--- Work to complete ---
Scan the listing below for the word "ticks", then copy each line that has it.

--- Data ---
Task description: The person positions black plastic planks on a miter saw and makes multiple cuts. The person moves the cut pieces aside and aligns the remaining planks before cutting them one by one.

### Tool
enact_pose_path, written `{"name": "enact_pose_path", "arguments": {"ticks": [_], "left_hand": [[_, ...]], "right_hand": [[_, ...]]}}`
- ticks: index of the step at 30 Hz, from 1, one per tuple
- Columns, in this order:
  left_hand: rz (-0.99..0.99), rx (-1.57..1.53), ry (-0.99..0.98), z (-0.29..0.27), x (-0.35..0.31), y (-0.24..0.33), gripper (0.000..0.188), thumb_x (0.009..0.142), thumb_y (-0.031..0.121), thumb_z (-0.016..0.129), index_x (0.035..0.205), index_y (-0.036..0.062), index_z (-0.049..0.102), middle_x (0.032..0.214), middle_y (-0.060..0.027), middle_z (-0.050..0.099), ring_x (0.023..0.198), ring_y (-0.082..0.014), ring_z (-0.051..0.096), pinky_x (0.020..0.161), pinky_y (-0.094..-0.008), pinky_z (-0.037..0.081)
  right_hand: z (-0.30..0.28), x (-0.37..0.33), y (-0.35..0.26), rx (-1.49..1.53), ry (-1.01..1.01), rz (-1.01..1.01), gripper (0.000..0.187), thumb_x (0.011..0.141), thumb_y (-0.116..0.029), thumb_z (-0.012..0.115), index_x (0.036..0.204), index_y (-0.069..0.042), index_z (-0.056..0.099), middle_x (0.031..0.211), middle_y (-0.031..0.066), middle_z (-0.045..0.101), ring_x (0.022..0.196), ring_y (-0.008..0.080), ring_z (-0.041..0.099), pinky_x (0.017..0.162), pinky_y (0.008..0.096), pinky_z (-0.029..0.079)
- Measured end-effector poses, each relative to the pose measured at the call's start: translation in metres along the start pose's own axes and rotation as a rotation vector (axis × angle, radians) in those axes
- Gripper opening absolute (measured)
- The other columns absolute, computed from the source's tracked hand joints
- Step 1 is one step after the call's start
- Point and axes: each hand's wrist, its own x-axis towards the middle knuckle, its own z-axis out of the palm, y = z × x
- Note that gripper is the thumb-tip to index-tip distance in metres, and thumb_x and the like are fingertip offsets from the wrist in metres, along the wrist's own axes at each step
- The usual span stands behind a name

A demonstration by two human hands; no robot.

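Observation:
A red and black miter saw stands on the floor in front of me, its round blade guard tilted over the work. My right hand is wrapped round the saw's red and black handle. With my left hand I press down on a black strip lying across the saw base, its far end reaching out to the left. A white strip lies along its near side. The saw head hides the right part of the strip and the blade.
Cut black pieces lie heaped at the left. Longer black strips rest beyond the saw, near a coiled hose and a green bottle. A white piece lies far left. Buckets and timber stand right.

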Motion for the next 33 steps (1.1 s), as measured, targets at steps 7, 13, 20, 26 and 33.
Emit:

--- Response ---
enact_pose_path, written `{"name": "enact_pose_path", "arguments": {"ticks": [_], "left_hand": [[_, ...]], "right_hand": [[_, ...]]}}`
- ticks: index of the step at 30 Hz, from 1, one per tuple

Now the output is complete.